Aujourd’hui les populations se portent à merveille et elles s’étendent de Montréal jusqu’au bout de la Gaspésie.

 D’un point de vue sportif, c’est une espèce qui se démarque très largement de toutes les autres que l’on peut retrouver au Québec si on se base sur des critères de combativité/taille/quantité. Car faire des sessions de 2h en one cast/one fish sur des poissons de 60/70cm en moyenne c’est assez rare !

Lors de mes sessions je me dirigeais dans des deltas, embouchures de rivières à saumon ou le soir il y a une grande concentration de poissons fourrage type lançons, petit maquereaux, etc…

Le genre de choses typiques que peut recracher un seul bar les soirs d’activité

Je pêchais de 18h30 jusqu’à la tombée de la nuit, c’était la principale période d’activité des poissons que l’on pouvait saisir du bord.

En arrivant au spot il fallait localiser le banc de bars pour maximiser ses chances, beaucoup de pécheurs restaient dans la rivière, ce qui n’était pas mauvais mais 95% des poissons étaient + au large, c’est pour ça que j’y allais en waders et je marchais le plus loin possible afin d’être au plus proche des poissons.

Pour le matériel j’utilise une canne en 2m40 en 20/60gr, ce sont des poissons avec une très grosse puissance lors de la touche, puis il faut lancer le plus loin possible. De plus, si on veut profiter au maximum de l’activité des poissons il faut faire ça de manière industrielle donc ramener le poisson le plus vite possible, le décrocher et relancer,  ceci évite aussi de trop fatiguer le poisson.

Enfin concernant les leurres, les moins couteux était le meilleur choix, car c’était 2/3 poissons par leurre avant le changement.
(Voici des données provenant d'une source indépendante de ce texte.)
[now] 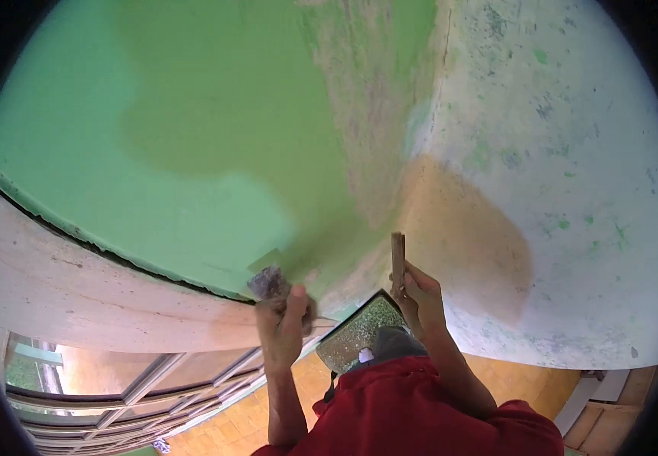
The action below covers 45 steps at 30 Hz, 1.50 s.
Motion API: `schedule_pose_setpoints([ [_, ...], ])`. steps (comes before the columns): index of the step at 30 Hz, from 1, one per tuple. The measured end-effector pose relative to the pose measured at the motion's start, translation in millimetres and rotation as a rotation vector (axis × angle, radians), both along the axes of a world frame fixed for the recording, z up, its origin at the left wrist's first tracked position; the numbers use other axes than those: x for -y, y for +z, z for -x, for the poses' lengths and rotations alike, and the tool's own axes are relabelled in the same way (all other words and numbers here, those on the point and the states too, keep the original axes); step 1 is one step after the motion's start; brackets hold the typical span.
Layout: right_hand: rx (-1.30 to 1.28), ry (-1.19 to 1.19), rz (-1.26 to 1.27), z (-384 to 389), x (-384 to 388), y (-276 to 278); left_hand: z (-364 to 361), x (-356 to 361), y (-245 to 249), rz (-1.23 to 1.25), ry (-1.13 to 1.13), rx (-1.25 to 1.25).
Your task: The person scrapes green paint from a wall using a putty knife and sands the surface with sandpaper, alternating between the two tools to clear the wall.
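My left hand [282,327] is closed around a tool with a mottled grey, flat end [269,283]. That end stands close to the lower edge of the green wall [207,220], and its handle is mostly hidden in my fist. My right hand [422,300] grips a narrow brown flat piece [398,258], upright and seen nearly edge-on; I cannot tell its exact kind. It overlaps the corner between the green wall and the white wall [572,228]. A bare strip of plaster [363,114] runs down the green paint above both hands.
Green flakes cover a dark-edged platform [363,334] below my hands. A ragged dark gap [101,251] separates the green wall from a pale beam [71,273]. Framed windows [147,387] lie at lower left. Far below is an orange tiled floor [230,418]. Green specks mark the white wall.
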State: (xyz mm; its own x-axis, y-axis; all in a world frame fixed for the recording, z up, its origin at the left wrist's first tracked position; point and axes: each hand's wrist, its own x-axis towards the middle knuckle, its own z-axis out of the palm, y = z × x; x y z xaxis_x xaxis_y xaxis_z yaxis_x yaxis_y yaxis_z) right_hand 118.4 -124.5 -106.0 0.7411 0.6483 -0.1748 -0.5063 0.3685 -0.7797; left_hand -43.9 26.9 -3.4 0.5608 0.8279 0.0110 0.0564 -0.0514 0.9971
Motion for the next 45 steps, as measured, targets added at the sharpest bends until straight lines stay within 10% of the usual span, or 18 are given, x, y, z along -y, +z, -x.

Sur des soirées à 30/40 bars on épuise vite ses réserves. Le règlement oblige un hameçon simple et ce sont des poissons de belle taille donc j’utilisais des leurres de 18cm sur une tête de 21/28gr, même si les poissons étaient dans 2/3/4m d’eau, il fallait pêcher vite et animer fort pour attirer l’attention des poissons et prendre la touche + rapidement.

Sur cette pêche, il n’y avait aucun leurre qui sortait du lot, n’importe quel shad de 18cm du marché pouvait prendre du poisson, il fallait juste lancer au bon endroit, animer un peu fort et la frénésie du moment faisait qu’on était attelé au bout de quelques secondes. Il est clair que ce n’est pas la pêche la plus technique mais les moments que l’on passe sont uniques et l’ambiance qui se dégage est folle.

Concernant les périodes de pêche, on peut le pécher à partir du 1er Juillet jusqu’à l’automne, dans le coin ou je suis (côte nord du Québec) les poissons étaient présents en quantité jusqu’aux environs du 20 août, à partir de cette date leur capture était assez rare.

J’espère que ce cours récit vous aura donné envie de venir faire un tour au Québec.

À bientôt pour de nouvelles aventures à l’étranger,

Dorian Alix, pour le blog des Mordus de la truite.